■ What the exercise asks: Could you repeat, word for word, every line from the one containing "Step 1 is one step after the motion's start" through the final line of the records below, and nothing else?

###

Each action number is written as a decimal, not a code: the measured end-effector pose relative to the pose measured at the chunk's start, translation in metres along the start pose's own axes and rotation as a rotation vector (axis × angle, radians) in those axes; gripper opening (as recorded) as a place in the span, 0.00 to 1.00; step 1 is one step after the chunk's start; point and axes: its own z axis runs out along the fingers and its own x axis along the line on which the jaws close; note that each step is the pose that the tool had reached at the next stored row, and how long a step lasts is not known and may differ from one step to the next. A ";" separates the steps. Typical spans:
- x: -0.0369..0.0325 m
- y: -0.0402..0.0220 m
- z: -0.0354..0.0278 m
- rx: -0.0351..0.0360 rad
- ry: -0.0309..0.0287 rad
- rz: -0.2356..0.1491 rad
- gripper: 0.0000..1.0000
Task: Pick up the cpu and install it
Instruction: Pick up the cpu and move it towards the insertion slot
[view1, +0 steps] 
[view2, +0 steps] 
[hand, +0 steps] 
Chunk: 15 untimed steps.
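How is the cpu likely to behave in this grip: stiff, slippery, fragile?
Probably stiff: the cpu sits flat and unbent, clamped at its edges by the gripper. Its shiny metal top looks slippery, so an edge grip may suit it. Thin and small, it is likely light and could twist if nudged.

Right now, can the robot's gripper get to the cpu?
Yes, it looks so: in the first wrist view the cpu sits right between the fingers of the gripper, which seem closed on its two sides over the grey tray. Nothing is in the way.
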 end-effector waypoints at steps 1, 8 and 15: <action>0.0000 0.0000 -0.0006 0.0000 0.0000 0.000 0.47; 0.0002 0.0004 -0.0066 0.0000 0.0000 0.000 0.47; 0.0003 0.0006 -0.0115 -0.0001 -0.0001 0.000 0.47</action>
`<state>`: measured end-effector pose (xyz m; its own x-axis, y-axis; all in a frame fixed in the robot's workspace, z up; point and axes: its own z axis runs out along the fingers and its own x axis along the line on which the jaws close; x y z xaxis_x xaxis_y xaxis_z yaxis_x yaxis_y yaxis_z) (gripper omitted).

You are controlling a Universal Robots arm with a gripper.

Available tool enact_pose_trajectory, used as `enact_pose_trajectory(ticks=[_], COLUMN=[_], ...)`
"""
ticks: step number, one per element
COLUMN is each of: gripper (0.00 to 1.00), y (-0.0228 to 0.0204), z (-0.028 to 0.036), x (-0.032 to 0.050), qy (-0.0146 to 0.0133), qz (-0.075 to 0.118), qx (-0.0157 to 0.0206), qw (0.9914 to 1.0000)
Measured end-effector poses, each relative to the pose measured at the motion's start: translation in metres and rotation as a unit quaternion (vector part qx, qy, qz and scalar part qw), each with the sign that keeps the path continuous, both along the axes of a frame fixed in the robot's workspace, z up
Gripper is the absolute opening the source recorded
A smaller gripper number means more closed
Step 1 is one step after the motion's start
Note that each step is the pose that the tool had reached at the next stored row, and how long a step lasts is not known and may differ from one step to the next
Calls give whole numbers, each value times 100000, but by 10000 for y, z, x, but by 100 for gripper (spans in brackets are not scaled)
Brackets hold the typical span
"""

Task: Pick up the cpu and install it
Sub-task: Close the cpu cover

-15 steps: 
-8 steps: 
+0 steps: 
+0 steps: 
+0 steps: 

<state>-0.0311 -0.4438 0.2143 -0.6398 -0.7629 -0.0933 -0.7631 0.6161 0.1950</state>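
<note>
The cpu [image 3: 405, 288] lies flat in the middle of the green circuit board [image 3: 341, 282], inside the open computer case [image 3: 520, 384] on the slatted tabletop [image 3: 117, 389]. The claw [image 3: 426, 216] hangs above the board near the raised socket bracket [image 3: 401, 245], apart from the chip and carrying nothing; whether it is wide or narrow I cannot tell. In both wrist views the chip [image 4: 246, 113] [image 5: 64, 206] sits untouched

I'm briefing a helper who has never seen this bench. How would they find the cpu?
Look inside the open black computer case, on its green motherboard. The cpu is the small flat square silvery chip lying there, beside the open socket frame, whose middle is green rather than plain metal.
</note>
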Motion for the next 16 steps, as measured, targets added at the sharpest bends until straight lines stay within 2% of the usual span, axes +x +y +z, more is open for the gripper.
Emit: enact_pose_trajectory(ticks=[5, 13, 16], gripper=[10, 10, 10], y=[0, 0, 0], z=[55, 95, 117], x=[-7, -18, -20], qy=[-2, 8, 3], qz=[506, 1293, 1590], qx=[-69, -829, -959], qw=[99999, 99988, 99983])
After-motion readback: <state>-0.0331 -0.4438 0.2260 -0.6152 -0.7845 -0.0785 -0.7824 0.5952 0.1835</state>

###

■ The completed task:
Step 1 is one step after the motion's start
Note that each step is the pose that the tool had reached at the next stored row, and how long a step lasts is not known and may differ from one step to the next
Calls give whole numbers, each value times 100000, but by 10000 for y, z, x, but by 100 for gripper (spans in brackets are not scaled)
Brackets hold the typical span
"""

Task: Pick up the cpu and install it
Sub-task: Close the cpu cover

-15 steps: 
-8 steps: 
+0 steps: 
+0 steps: 
+0 steps: 

<state>-0.0311 -0.4438 0.2143 -0.6398 -0.7629 -0.0933 -0.7631 0.6161 0.1950</state>
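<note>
The cpu [image 3: 405, 288] lies flat in the middle of the green circuit board [image 3: 341, 282], inside the open computer case [image 3: 520, 384] on the slatted tabletop [image 3: 117, 389]. The claw [image 3: 426, 216] hangs above the board near the raised socket bracket [image 3: 401, 245], apart from the chip and carrying nothing; whether it is wide or narrow I cannot tell. In both wrist views the chip [image 4: 246, 113] [image 5: 64, 206] sits untouched

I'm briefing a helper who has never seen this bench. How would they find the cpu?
Look inside the open black computer case, on its green motherboard. The cpu is the small flat square silvery chip lying there, beside the open socket frame, whose middle is green rather than plain metal.
</note>
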Motion for the next 16 steps, as measured, targets added at the sharpest bends until straight lines stay within 2% of the usual span, axes +x +y +z, more is open for the gripper.
Emit: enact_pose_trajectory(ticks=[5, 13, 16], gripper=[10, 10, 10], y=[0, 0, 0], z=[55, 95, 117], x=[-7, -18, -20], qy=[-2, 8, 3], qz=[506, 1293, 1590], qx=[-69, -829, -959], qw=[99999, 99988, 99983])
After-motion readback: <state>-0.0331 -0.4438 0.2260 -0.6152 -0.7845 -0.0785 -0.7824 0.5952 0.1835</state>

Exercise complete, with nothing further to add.